Trumpf also assisted Conmet in fine-tuning the focal diameter at which the laser beam hits the powder bed. “Our tests showed that reducing the focal diameter to 30 µm improves the surface smoothness of the implants by around 20%,” Margolf explained. “This makes the process slower and slightly more expensive, but reduces the cost of post-processing the surface.”
A 40% reduction in production costs
Conmet has now been operating with the TruPrint 1000 at its Moscow production facilities since the beginning of 2018, for the production of dental components and craniomaxillofacial implants, for example for cancer patients. These products are marketed in the CIS region and in Europe.
To manufacture the implants, hospitals provide Conmet with the CT data of the patients who require them; the company’s engineers then design the implant in consultation with the surgeon before additively manufacturing it on the TruPrint 1000. “We currently produce sixty implants a month with the TruPrint 1000, and we’re planning to increase our output by 10%,” stated Nadeschda Morozova, Project Manager at Conmet.
The implants produced are said to be of an especially high quality overall, as well as being substantially cheaper than conventionally manufactured implants. “Compared to conventional machining methods such as turning and milling, the new process saves us 40% in production costs,” Morozova reported.

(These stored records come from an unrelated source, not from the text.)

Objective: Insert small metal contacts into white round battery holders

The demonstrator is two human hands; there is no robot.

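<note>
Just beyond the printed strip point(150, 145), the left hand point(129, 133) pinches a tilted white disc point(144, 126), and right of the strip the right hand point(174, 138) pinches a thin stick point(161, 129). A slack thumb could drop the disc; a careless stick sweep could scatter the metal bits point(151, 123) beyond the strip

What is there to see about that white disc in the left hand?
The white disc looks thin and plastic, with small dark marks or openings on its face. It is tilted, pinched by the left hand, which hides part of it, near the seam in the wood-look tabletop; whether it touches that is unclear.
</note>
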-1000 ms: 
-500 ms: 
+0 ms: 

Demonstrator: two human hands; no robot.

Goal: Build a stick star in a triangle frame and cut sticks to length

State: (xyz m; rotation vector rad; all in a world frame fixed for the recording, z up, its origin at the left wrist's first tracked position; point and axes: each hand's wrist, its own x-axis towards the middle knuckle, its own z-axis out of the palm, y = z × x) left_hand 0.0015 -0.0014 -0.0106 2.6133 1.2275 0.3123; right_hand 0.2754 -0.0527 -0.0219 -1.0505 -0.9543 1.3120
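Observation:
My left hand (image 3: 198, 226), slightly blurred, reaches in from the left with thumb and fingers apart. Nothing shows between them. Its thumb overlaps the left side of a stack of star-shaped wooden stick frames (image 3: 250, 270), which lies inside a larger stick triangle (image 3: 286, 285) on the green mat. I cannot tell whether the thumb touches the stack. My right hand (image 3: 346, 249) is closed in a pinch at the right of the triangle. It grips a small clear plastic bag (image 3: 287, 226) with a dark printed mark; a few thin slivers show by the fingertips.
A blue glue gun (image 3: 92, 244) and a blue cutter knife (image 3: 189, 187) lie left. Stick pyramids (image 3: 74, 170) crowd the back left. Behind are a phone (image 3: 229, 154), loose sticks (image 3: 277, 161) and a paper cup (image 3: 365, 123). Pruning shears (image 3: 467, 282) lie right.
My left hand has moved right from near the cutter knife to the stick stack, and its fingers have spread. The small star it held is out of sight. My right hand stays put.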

In the near future, the company stated that it intends to begin production of custom-fit spinal fixation devices using AM. The company also has plans to manufacture mass-produced prosthetics with the TruPrint 1000. For this, it will once again opt for Trumpf technology with a TruPrint 3000, which features a larger build chamber.
Medical devices produced by Conmet are certified according to European standards, signifying a high degree of reliability and repeatability. Since Trumpf supplies not only the AM machine but also the associated products, including substrate plate, software and process parameters, it was stated that the implants produced are highly congruent.
In addition, Trumpf Moscow provides a local service partner and Russian-speaking technicians to support Conmet wherever necessary. “It’s not just about the customer buying equipment from us; we also want to see them earn money,” Margolf concluded. “Conmet’s success with Additive Manufacturing shows we’re on the right track!”
With a staff of about 13,400, Trumpf generated sales of nearly €3.6 billion for the 2017/18 fiscal year. The company has a development ratio of over 9% and remains an independent, family-owned business, which is represented by over seventy global subsidiaries in Germany, France, the UK, Italy, Austria, Switzerland, Poland, the Czech Republic, the USA, Mexico, China and Japan.